Notably, this year, exacerbated by the El Niño phenomenon, China witnessed an unprecedented peak in high-temperature weather events. Consequently, the incidence and mortality of heat-related injuries and illnesses, particularly heat stress (HS), has significantly affected human health and survival [2]. Exposure to high temperatures imposes stress on biological and behavioral functions, potentially leading to physiological disorders. Prolonged exposure to high temperatures increases the risk of heat-related illnesses [4]. In severe cases, it can lead to multiple organ dysfunction syndromes (MODS) or even death [5, 6]. Extremely high-temperature conditions pose substantial risks to cardiovascular health, especially in individuals with preexisting heart conditions [7].
In heat-related reactions, HS serves as an environmental factor that can trigger the production of reactive oxygen species (ROS) [8, 9]. HS can directly induce cellular toxicity and some studies have suggested that HS-induced cytotoxicity may be partially attributable to oxidative stress. Oxidative stress is a pivotal contributor to HS-induced apoptosis [10, 11]. Previous studies have underscored the critical role of oxidative stress in HS-induced apoptosis [12].
When the expression of intracellular ROS becomes imbalanced, disrupting the equilibrium between production and elimination, cells experience oxidative stress. Although a moderate oxidative stress level does not harm normal bodily functions, excessive ROS generation overwhelms the cellular antioxidant defense system, leading to DNA damage and lipid degradation. Consequently, normal cellular functions are compromised [13]. Accumulation of ROS and oxidative stress are closely associated with HS-induced apoptosis [14, 15]. Numerous studies have indicated the pivotal roles of oxidative stress and ROS generation in the pathogenesis of myocardial ischemic injury [12, 16, 17], with recent findings linking ROS overproduction to cardiomyocyte apoptosis [18]. Furthermore, emerging evidence indicates that HS causes excessive ROS production and disruption of the antioxidant system, particularly in the heart, which is essential for maintaining physiological homeostasis [19, 20]. Studies have shown that HS can adversely affect the structure and function of cardiomyocytes, resulting in damage to myocardial contractility and systemic blood circulation [17, 21]. Furthermore, investigations have shown that HS significantly elevates intracellular ROS levels and triggering apoptosis [22]. Several studies have reported mitochondrial cristae disruption, apoptosis, and necrosis in cardiomyocytes following exposure to HS [4, 23]. Previous studies have demonstrated that heat injury disrupts the balance between oxidative and antioxidant systems in cardiomyocytes [4]. Nevertheless, comprehensive understanding of the defense mechanisms involved in HS-mediated cardiac protection remains incomplete, with limited exploration of strategies for mitigating HS-induced heart injury [16]. Consequently, addressing the challenges posed by thermal injuries in high-temperature environments remains a pressing public health concern.

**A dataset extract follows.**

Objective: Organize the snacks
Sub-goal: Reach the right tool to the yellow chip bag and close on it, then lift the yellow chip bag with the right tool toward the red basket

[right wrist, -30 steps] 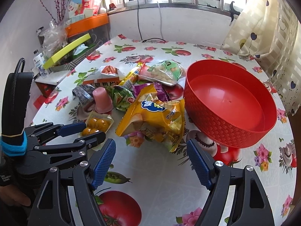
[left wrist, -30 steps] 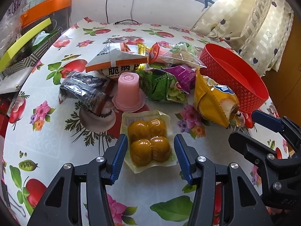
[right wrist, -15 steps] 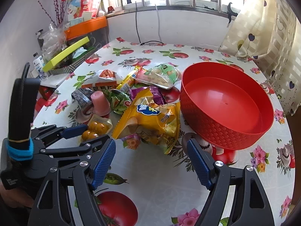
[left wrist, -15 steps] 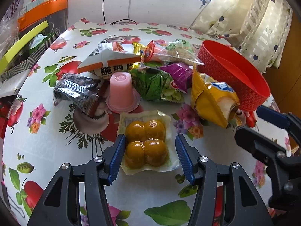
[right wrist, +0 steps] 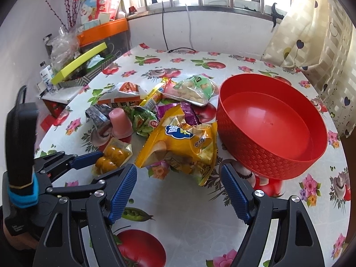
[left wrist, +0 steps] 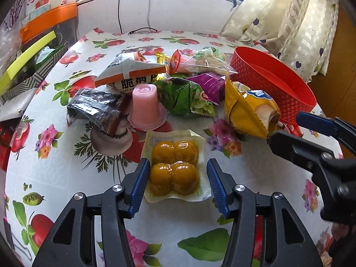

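A clear pack of four yellow-orange balls (left wrist: 174,166) lies flat on the flowered tablecloth. My left gripper (left wrist: 177,162) straddles it, one blue pad on each side at the film's edges, not squeezing. The same pack (right wrist: 112,156) and left gripper (right wrist: 106,162) show at the left of the right wrist view. My right gripper (right wrist: 178,171) is open and holds nothing, just in front of a yellow snack bag (right wrist: 180,146). The red basket (right wrist: 251,155) stands empty at the right.
The snack pile holds a pink jelly cup (left wrist: 145,105), a dark packet (left wrist: 93,108), a green packet (left wrist: 184,99), a purple packet (left wrist: 210,86), an orange-and-white bag (left wrist: 131,72) and a clear bag of puffs (right wrist: 193,90). Boxes (right wrist: 80,64) crowd the table's left edge.
The left gripper has slid forward along the yellow-ball pack, so the pack now sits deeper between its fingers. The right gripper has kept still.
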A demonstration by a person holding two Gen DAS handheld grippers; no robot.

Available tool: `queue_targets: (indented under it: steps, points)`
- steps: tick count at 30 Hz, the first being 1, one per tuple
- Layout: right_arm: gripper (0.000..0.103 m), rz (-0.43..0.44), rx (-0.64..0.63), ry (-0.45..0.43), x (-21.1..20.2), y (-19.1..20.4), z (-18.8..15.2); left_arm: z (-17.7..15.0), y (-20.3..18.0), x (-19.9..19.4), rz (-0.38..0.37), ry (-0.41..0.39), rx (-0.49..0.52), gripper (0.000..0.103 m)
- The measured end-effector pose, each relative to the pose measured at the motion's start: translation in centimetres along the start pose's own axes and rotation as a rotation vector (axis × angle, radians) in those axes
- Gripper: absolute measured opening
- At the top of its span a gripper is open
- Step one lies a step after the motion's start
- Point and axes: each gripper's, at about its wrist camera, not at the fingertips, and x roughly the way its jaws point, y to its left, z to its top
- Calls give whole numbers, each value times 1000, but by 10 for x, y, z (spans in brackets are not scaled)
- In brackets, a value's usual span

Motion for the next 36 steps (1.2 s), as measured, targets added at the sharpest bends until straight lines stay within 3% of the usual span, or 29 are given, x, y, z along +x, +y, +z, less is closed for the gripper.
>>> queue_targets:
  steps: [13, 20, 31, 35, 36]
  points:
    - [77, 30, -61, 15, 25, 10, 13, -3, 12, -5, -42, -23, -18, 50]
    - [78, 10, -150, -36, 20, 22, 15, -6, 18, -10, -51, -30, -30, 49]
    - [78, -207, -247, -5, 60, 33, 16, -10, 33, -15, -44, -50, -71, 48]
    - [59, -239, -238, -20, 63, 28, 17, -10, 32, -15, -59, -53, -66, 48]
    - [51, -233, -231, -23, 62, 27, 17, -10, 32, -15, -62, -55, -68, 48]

Paeoniflorin (PF), a major monoterpene glycoside, was Isolated from Paeonia lactiflora Palls, a traditional Chinese medicine [24]. PF has beneficial effects on the cardiovascular system, including hypertension, atherosclerosis, and bleeding [25]. PF possesses various pharmacological properties including anti-inflammatory, immunomodulatory, and antioxidant effects. PF effectively diminishes oxidative stress pathways by reducing the levels of lipid peroxidation products malondialdehyde (MDA) and ROS, while concurrently increasing glutathione (GSH) content [25–27]. Recent studies have shown that PF ameliorates oxidative stress injury through a redox homeostasis mechanism that is likely associated with increased activity of antioxidant enzymes such as superoxide dismutase (SOD) [28]. Previous studies have indicated that PF may mitigate oxidative stress injury by enhancing the in vivo activity of SOD and other antioxidant enzymes, thus protecting against the harmful effects of free oxygen radicals [29]. However, the effects of PF on HS-mediated oxidative stress and apoptosis in cardiomyocytes remain unexplored.